After Church: Augustine Versus Determinism (Part 1)

The debate of free will versus determinism has existed since the beginning of rational thought. Is every action a human performs during his/her life a predetermined series of events, or does a human make his/her own path on this earthly plane? There is no doubt that humans prefers the latter rather than the former; people want to be control of their own destiny, and certainly do not want some deity outside their realm of reality to dictate their existence.

Surprisingly, the Christian religion embraces the concept of free will even with the acceptance of an omniscient, omnipotent God. Augustine was one of the first, in his dialog On the Free Choice of the Will, to explain his reasoning behind this particular belief. Through a complex chain of arguments with Evodius, Augustine comes to the conclusion that man is responsible for his own works, since a man cannot act rightly without a free will (OFCW II.5). In essence, acts of “good” and “evil” do not exist without free will, as a definition of both relies on a classification that would not exist without choice. Augustine also states that God’s foreknowledge of the destiny of humans does not limit man’s freedom; in fact, a will cannot be a will at all unless it is under a person’s control, and thus free will can coexist with determinism in Augustine’s Christian view (OFCW III.32-35).
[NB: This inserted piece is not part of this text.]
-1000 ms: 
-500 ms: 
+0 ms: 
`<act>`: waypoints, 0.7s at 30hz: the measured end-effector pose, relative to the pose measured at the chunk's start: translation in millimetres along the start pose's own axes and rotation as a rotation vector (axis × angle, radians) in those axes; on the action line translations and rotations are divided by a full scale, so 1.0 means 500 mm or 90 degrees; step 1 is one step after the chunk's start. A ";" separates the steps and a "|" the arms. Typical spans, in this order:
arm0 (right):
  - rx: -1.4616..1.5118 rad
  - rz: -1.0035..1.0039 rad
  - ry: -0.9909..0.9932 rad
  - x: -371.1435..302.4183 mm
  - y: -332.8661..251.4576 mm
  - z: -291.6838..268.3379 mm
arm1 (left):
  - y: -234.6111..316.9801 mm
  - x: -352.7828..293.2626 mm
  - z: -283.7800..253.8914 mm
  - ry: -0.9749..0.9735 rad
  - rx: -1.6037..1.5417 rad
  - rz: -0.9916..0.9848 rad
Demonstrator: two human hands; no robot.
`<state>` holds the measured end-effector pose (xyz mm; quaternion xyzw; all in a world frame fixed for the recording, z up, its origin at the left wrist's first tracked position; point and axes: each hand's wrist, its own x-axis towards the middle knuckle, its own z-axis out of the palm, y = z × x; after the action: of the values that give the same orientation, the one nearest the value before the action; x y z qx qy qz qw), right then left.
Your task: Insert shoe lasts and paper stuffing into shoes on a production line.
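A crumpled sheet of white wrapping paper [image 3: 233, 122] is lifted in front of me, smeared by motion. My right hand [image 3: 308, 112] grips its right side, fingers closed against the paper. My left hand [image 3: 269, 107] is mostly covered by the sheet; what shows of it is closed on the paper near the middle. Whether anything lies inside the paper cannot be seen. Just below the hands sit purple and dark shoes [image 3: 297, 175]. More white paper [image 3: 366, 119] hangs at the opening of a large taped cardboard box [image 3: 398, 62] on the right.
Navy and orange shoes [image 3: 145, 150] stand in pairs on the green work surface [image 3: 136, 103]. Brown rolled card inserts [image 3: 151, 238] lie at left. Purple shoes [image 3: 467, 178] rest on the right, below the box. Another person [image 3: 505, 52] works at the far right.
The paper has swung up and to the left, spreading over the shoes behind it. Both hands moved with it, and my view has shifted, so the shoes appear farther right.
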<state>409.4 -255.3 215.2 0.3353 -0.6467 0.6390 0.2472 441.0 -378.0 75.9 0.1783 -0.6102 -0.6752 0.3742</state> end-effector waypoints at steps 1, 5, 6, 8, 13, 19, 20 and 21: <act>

However, there are many problems with these conclusions if God is assumed to exist. First of all, God must have a role in creating evil – if he is omnipotent as Christian purport, is there any other conclusion to make? Secondly, Augustine unintentionally ignores and reinterprets some essential Christian doctrines to realize his vision of free will. Third, Augustine attempts to use human reasoning to understand God. The Bible, of course, remains a great source of knowledge for the Christian faith, but a human can never know everything about the universe through empiricism. Augustine, in his early writings, cannot accept the true conclusion of his discussion – that there are some elements of this mortal coil that humans will never understand. Contrary to human reason, some conclusions must be accepted on blind faith as in the case of free will and determinism.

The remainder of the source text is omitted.